E così i siciliani partivano, lasciando gli affetti sull’Isola, anche loro in cerca di squadre migliori e gare più attendibili. Non tutti però sono diventati Nibali e Visconti, l’esperienza di Sciortino lo ha appena confermato. La risposta negli anni è sempre stata debole. Nessun presidente federale degli ultimi 30 anni – da Carlesso a Ceruti, da Di Rocco fino ai giorni nostri – può dire di averci provato seriamente. Il blocco dei siciliani ad opera del Comitato regionale agli inizi degli anni 90. Il Progetto Sud. Il balletto delle affiliazioni plurime, concesse e poi ritirate. I vincoli regionali. E tutto quell’universo di rimedi che hanno coperto per anni la scarsa intenzione di mettere mano al problema.

Forse lo si riteneva normale. Non si è sempre dato per scontato che per trovare lavoro si debba lasciare il Sud e trasferirsi al Nord? Giù non ci sono soldi, d’altra parte, su ci sono le fabbriche. E se invece i soldi finiscono anche al Nord? Succede che anche quelli di su scoprono (in parte) cosa significhi essere siciliani e veder partire i propri figli. Siamo il Meridione d’Europa, lo siamo anche geograficamente. E tutto sommato da una qualsiasi regione del Nord Italia si fa molto prima a raggiungere Raubing, sede della Bora-Hansgrohe, di quanto impieghi un palermitano per raggiungere Pistoia (il viaggio di Visconti).
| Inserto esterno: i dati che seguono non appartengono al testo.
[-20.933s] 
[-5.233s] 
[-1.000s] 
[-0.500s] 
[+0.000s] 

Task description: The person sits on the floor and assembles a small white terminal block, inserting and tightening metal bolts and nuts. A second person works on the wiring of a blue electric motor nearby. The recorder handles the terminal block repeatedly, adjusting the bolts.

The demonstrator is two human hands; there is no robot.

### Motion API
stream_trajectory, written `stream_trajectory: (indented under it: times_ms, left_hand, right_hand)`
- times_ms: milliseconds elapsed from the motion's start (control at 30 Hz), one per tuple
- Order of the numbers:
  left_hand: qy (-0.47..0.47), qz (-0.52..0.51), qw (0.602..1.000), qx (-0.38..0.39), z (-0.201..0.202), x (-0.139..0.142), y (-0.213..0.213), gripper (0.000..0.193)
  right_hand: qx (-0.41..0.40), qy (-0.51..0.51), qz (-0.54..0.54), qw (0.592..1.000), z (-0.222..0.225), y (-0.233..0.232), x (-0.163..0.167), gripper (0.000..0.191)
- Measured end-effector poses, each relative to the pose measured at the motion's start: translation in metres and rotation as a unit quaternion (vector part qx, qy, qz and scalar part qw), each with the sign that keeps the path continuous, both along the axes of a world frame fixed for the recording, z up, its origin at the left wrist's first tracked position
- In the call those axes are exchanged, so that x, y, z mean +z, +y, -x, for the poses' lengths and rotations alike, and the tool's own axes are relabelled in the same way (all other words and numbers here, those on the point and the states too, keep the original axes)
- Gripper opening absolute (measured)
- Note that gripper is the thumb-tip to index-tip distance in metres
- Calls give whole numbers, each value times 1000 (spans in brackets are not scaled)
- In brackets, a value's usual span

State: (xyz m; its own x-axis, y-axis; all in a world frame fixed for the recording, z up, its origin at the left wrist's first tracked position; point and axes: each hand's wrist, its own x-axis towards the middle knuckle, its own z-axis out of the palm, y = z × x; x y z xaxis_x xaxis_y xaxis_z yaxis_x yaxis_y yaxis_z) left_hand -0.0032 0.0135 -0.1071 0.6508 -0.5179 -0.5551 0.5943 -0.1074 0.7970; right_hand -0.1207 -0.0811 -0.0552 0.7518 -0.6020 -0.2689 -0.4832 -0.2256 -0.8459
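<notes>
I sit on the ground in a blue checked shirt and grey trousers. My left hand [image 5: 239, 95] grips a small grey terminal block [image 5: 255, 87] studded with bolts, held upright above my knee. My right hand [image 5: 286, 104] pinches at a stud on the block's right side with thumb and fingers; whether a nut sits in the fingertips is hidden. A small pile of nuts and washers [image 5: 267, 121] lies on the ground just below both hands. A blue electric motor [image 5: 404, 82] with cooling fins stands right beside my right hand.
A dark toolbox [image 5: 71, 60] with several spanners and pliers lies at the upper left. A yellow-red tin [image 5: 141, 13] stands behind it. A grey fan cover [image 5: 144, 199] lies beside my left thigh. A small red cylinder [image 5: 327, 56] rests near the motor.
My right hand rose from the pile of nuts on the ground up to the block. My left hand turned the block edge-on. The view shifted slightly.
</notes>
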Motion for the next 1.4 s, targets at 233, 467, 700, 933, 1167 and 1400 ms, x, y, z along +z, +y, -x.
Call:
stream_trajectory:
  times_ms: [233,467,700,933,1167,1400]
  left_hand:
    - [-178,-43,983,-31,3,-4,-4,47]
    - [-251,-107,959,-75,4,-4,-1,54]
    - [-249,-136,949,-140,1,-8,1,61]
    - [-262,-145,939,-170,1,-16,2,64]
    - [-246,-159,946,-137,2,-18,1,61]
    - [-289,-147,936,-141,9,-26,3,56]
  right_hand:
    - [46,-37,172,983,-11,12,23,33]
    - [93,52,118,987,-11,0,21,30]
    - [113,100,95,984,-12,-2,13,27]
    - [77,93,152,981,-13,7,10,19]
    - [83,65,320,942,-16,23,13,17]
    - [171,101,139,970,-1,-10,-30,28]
Nibali da junior, Visconti già da allievo: essere ciclisti al Sud ha sempre comportato la necessità di lasciare presto casa
Nibali da junior, Visconti già da allievo: essere ciclisti al Sud ha sempre comportato la necessità di lasciare presto casa

Ragazzini con la valigia

Lo stesso inaridimento del Mezzogiorno si è prima esteso al Centro e ora sta attaccando il Nord. E la risposta, di fronte al calo dei tesserati, alla difficoltà di trovare squadra da juniores e poi da U23, alla ricerca di un’attività più qualificata, è stata gestire gli effetti senza andare alle cause. Invece di dare il via libera, che in caso di minorenni non è legato al diritto al lavoro, perché non riqualificare l’attività nazionale?
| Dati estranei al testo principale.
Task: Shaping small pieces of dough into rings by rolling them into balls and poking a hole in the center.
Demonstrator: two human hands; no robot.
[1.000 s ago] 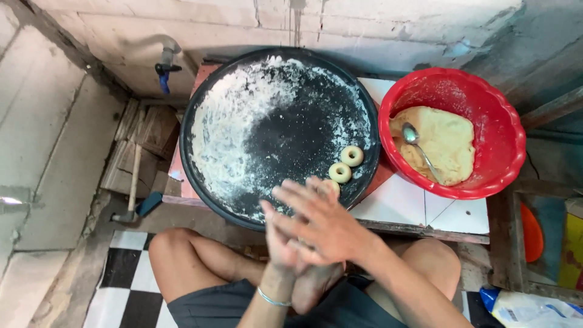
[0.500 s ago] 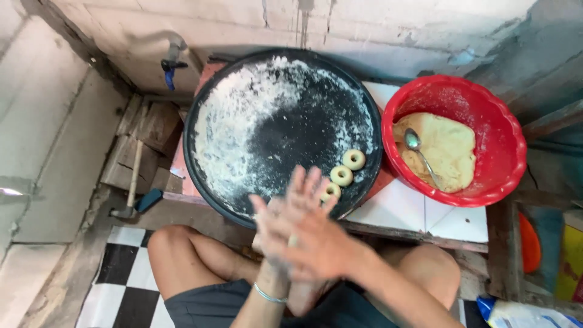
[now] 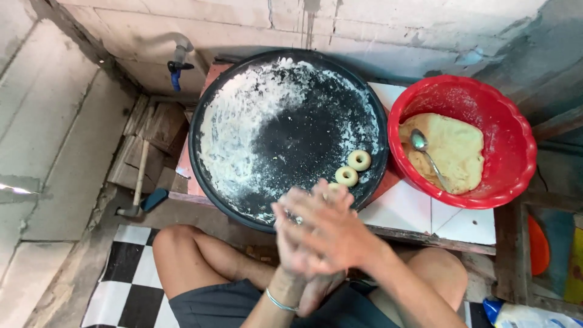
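White-blue package [image 3: 531, 316] lying at bottom right corner of floor, label unreadable. Checkered floor [image 3: 121, 267] showing below knees; block wall [image 3: 303, 18] behind. Black floured tray [image 3: 243, 140] sitting on tiled tabletop [image 3: 413, 209], left end; red bowl [image 3: 516, 140] with dough [image 3: 452, 149] and spoon [image 3: 425, 155] at right end. Two rings [image 3: 353, 168] lying near tray's right rim. Left hand [image 3: 297, 243] and right hand [image 3: 331, 234] pressing together over tray's near rim, palms flat, fingers spread; whatever lies between stays hidden.

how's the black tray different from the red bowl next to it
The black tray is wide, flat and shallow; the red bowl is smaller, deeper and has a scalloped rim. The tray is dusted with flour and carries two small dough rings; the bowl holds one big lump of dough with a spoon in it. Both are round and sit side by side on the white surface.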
In verità non ci sembra affatto insolito che atleti di 17 anni mettano i sogni nella valigia e li portino dove vedono o credono di vedere una migliore prospettiva per il futuro. Come ai tempi di Visconti. Quello che troviamo disarmante è anche che il fenomeno non sia stato inquadrato a livello internazionale. Ognuno fa quel che gli pare: tanti partono, tanti tornano, qualcuno riesce, tanti smettono.

Alessio Delle Vedove è passato U23 con la Circus-ReUz, pagando da sé il proprio punteggio (foto DirectVelo)
Alessio Delle Vedove è passato U23 con la Circus-ReUz, pagando da sé il proprio punteggio (foto DirectVelo)

Tutti alle urne

Dopo le Olimpiadi si andrà nuovamente al voto e nei programmi elettorali dei vari candidati leggeremo di nuovo le proposte per il Sud e magari anche per l’attività giovanile.
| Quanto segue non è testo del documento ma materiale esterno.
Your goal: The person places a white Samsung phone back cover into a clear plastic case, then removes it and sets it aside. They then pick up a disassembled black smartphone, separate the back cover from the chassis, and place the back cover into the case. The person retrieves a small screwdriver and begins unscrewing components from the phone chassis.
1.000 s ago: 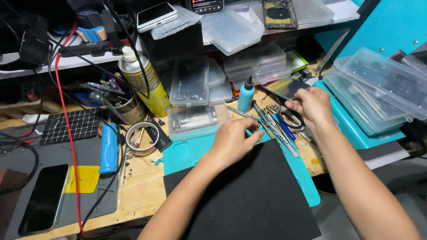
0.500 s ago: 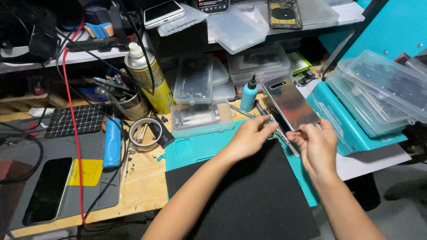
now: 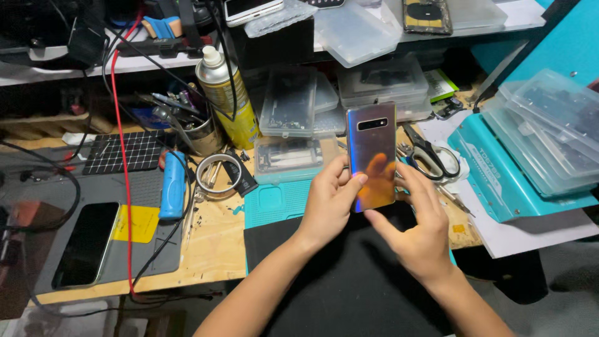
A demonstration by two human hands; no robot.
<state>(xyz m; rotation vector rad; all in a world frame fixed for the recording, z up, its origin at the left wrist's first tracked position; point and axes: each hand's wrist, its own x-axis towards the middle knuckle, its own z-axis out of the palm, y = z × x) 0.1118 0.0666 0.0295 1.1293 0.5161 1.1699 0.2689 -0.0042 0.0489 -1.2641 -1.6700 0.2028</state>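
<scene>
Both of my hands hold a shiny, mirror-like phone back cover (image 3: 372, 150) upright above the teal work mat (image 3: 274, 203). My left hand (image 3: 329, 203) grips its left edge with thumb and fingers. My right hand (image 3: 415, 228) supports its lower right edge, fingers spread along it. The cover has a camera cut-out near its top and reflects my fingers. A black mat (image 3: 349, 281) lies beneath my wrists.
Scissors (image 3: 430, 156) lie just right of the cover. Clear plastic boxes (image 3: 290, 109) stand behind it, more (image 3: 549, 125) on a teal machine at right. A yellow spray can (image 3: 228, 93), blue tool (image 3: 173, 184), tape roll (image 3: 218, 175) and dark phone (image 3: 84, 243) sit left.
My hands have picked up the shiny back cover from the right side of the bench and brought it to the centre, raising it upright in front of me.
</scene>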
Chi è chiamato al voto legga attentamente quei programmi e poi torni a leggere quelli delle ultime volte. Quindi verifichi quanto di ciò che è stato promesso sia stato effettivamente attuato. E a quel punto voti. Sarebbe curioso, in questa Italia che cerca il cambiamento ma poco fa per cambiare, vedere che cosa succederebbe se la base per una volta votasse con la testa anziché sulla base delle promesse che presto ricominceranno a piovere.